In school, the textbooks were mostly boring so I ignored them and read my paperbacks hidden inside the textbook during class.
I barely graduated from high school but loved reading. I could read two paperback science fiction books a day while ignoring homework and what was going on in class.
After I was honorably discharged from the U.S. Marines and went to college on the GI Bill, my literacy level was so high from reading all those fun to read science fiction books, and by then historical fiction too, that when I started college I didn’t have to take any remedial English classes.
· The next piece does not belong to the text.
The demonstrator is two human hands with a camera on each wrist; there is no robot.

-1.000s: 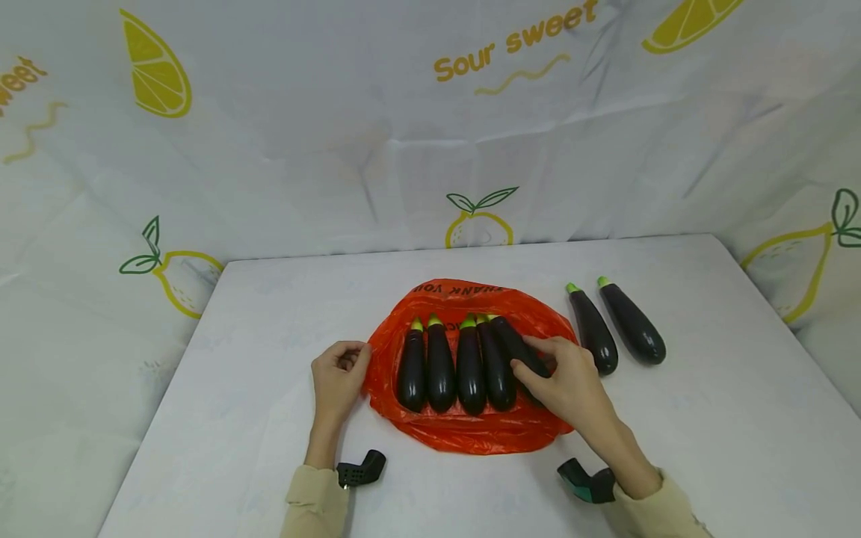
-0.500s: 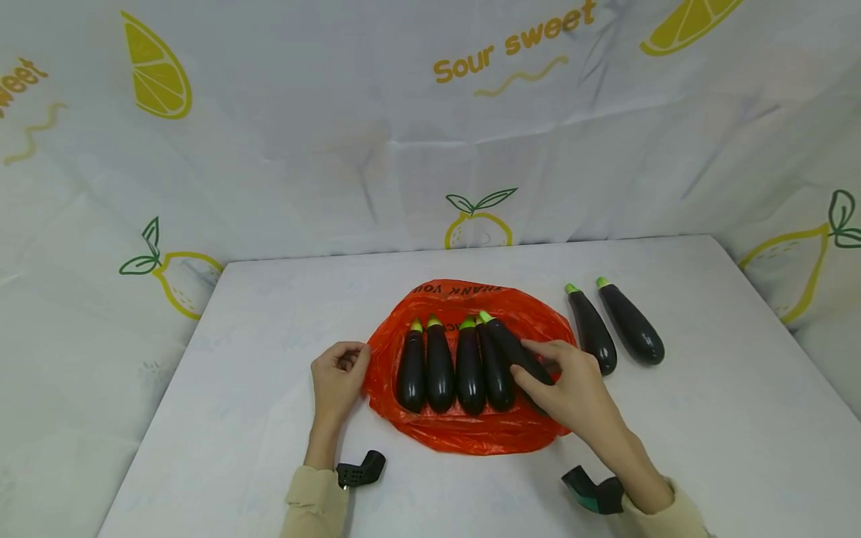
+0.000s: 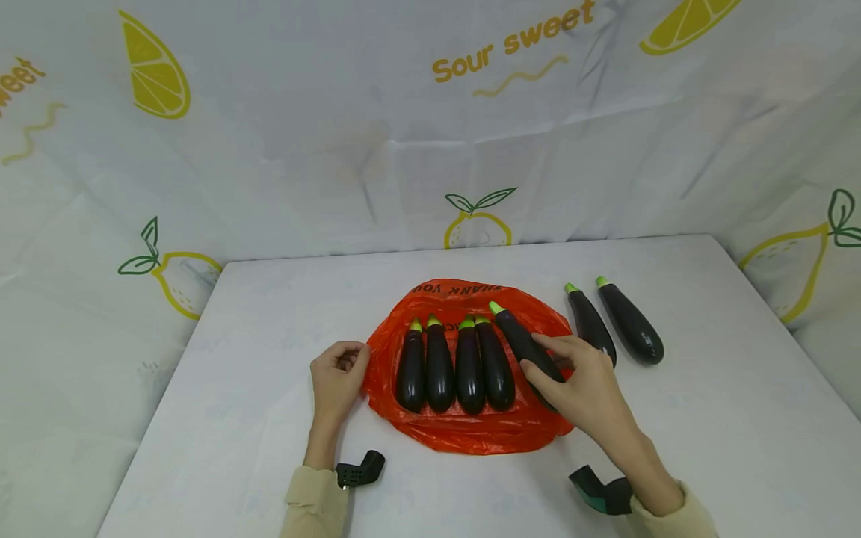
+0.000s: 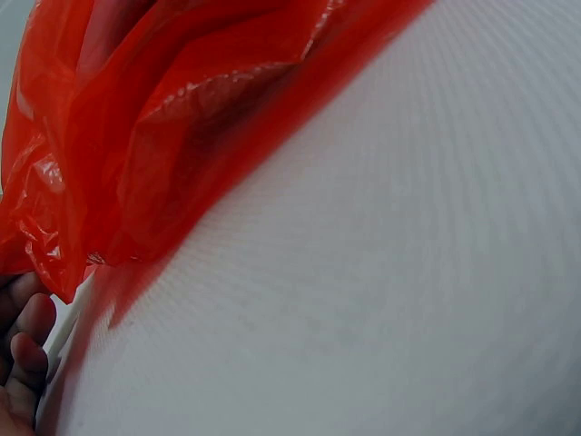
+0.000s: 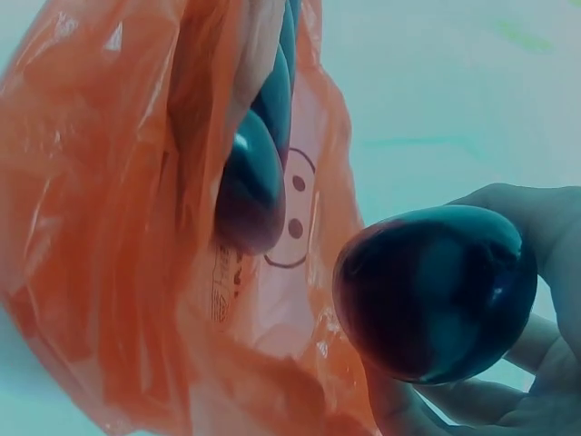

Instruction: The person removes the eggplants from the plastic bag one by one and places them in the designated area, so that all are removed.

The hardest part of college for me was learning how to do the school work, read the often boring nonfiction assignments and do the homework, but I had no trouble doing the work because I had read thousands of books by the time I left Vietnam. In fact, in Vietnam, I read the “Lord of the Rings” (I’ve read that trilogy three times now) inside underground bunkers when we weren’t in the field being shot at or shooting back.
If Common Core takes away the fun of reading for most children, I think that will totally destroy the publishing industry.